- Dataset extract -
---

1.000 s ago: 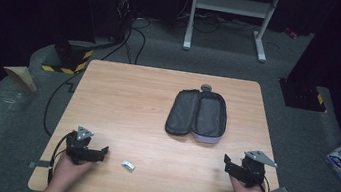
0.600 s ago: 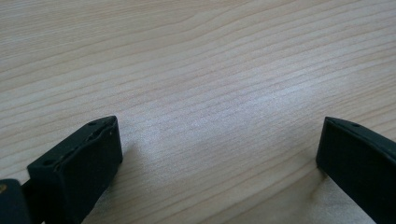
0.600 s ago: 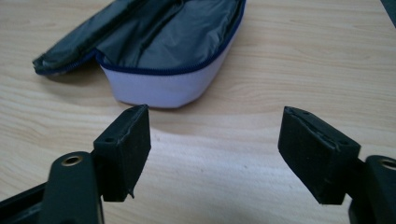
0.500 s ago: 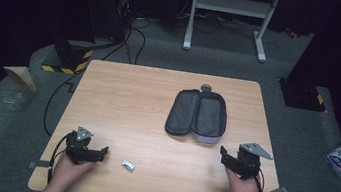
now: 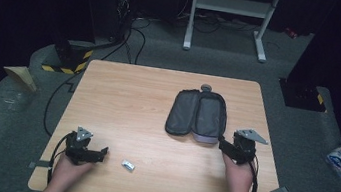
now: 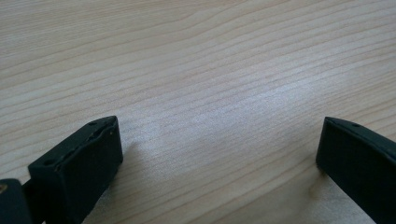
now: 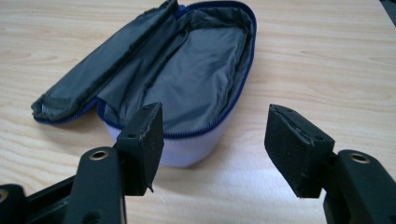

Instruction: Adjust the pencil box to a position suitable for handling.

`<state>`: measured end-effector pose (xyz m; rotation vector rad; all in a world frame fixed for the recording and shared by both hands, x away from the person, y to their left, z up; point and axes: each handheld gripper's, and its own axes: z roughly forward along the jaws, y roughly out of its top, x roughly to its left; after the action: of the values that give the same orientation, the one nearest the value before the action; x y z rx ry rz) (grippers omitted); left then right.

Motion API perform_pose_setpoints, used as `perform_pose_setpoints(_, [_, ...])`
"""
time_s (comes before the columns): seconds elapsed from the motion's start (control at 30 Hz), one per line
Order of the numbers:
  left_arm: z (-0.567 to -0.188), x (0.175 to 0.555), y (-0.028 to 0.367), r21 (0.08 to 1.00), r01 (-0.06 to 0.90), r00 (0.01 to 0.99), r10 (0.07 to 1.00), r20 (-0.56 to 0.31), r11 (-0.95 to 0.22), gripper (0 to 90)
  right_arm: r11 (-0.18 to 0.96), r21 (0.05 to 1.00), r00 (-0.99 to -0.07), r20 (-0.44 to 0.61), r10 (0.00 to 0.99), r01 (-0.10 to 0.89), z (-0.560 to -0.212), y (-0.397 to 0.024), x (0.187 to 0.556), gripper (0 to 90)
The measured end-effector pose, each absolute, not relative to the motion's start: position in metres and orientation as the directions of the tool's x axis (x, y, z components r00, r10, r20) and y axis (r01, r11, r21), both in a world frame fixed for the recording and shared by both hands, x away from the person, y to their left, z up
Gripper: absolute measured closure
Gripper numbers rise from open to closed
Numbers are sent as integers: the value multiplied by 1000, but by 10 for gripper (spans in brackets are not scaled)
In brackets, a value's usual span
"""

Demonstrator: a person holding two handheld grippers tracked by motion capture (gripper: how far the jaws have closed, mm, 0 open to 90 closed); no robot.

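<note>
An open grey zip pouch (image 5: 198, 115) with a blue zipper lies right of centre on the wooden table (image 5: 127, 100), its lid folded out to the left. In the right gripper view the pouch (image 7: 187, 84) shows an empty grey lining. My right gripper (image 5: 224, 145) sits just short of the pouch's near right corner. Its jaws have just been closing, and the right gripper (image 7: 215, 114) is still open with nothing pressed between the pads. A small white object (image 5: 128, 165) lies near the front edge. My left gripper (image 5: 99, 154) rests to its left, and the left gripper (image 6: 217, 128) is open wide over bare wood.
Behind the table a white metal stand (image 5: 231, 8) rises from the floor, with cables (image 5: 134, 35) and a yellow-and-black striped block (image 5: 69, 64) at the back left. A blue-and-white packet (image 5: 338, 161) lies on the floor to the right.
My right gripper has moved forward and left, up to the pouch's near end, and its jaws have narrowed. The left gripper, the pouch and the small white object have stayed put.
</note>
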<state>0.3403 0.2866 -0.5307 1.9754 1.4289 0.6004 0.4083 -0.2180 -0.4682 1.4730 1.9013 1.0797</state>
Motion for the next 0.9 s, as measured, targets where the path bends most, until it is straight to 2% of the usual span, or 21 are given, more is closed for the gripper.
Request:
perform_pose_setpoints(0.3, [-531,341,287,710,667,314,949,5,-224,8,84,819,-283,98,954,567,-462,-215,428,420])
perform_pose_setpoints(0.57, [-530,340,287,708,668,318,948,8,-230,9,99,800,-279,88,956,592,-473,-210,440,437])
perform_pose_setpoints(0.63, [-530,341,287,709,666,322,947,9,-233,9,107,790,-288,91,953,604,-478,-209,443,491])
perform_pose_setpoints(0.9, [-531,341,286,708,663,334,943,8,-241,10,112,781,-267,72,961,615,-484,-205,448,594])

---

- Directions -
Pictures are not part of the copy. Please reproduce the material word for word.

- Response to this task -
1.000 s ago: 
0.600 s ago: 
0.600 s ago: 
0.500 s ago: 
now: 
now: 
now: 

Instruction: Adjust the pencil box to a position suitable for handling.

`<state>`: measured end-effector pose (xyz m; rotation vector rad; all in a world frame fixed for the recording and shared by both hands, x away from the person, y to their left, z up; point and axes: each handheld gripper's, and its own axes: z roughly forward along the jaws, y roughly out of its top, x roughly to its left; after the action: of the values that give the same orientation, the one nearest the value before the action; x y z rx ry rz) (grippers omitted); left then right.

Motion API perform_pose_setpoints, used as `perform_pose_setpoints(_, [_, ...])`
"""
time_s (comes before the columns): seconds elapsed from the motion's start (control at 30 Hz), one per line
Order of the numbers:
  left_arm: z (-0.567 to -0.188), x (0.175 to 0.555), y (-0.028 to 0.367), r21 (0.08 to 1.00), r01 (-0.06 to 0.90), r00 (0.01 to 0.99), r10 (0.07 to 1.00), r20 (-0.56 to 0.31), r11 (-0.95 to 0.22), gripper (0 to 90)
  right_arm: r11 (-0.18 to 0.96), r21 (0.05 to 1.00), r00 (-0.99 to -0.07), r20 (-0.44 to 0.61), r10 (0.00 to 0.99), r01 (-0.10 to 0.89), z (-0.560 to -0.212), y (-0.397 to 0.024), x (0.187 to 0.556), gripper (0 to 90)
The measured end-effector pose, each absolute, not relative to the motion's start: position in metres and orientation as the directions of the tool's x axis (x, y, z components r00, r10, r20) and y axis (r01, r11, r21), both in a world frame fixed for the recording and shared by both hands, x away from the person, y to their left, z up
Gripper: absolute measured closure
Gripper numbers rise from open to closed
Numbers are sent as integers: the value multiplied by 1000, but by 10 for gripper (spans in brackets are not scaled)
In brackets, a value's usual span
"""

Demonstrator: a person holding two handheld grippers tracked by motion capture (gripper: how far the jaws have closed, mm, 0 open to 90 closed); no robot.

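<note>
An open grey zip pouch (image 5: 198, 115) with a blue zipper lies right of centre on the wooden table (image 5: 127, 100), its lid folded out to the left. In the right gripper view the pouch (image 7: 187, 84) shows an empty grey lining. My right gripper (image 5: 224, 145) sits just short of the pouch's near right corner. Its jaws have just been closing, and the right gripper (image 7: 215, 114) is still open with nothing pressed between the pads. A small white object (image 5: 128, 165) lies near the front edge. My left gripper (image 5: 99, 154) rests to its left, and the left gripper (image 6: 217, 128) is open wide over bare wood.
Behind the table a white metal stand (image 5: 231, 8) rises from the floor, with cables (image 5: 134, 35) and a yellow-and-black striped block (image 5: 69, 64) at the back left. A blue-and-white packet (image 5: 338, 161) lies on the floor to the right.
My right gripper has moved forward and left, up to the pouch's near end, and its jaws have narrowed. The left gripper, the pouch and the small white object have stayed put.
</note>
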<state>0.3403 0.2866 -0.5307 1.9754 1.4289 0.6004 0.4083 -0.2180 -0.4682 1.4730 1.9013 1.0797</state>
Motion for the next 0.9 s, as measured, targets where the path bends most, until it is straight to 2% of the usual span, or 21 are given, more is closed for the gripper.
Request:
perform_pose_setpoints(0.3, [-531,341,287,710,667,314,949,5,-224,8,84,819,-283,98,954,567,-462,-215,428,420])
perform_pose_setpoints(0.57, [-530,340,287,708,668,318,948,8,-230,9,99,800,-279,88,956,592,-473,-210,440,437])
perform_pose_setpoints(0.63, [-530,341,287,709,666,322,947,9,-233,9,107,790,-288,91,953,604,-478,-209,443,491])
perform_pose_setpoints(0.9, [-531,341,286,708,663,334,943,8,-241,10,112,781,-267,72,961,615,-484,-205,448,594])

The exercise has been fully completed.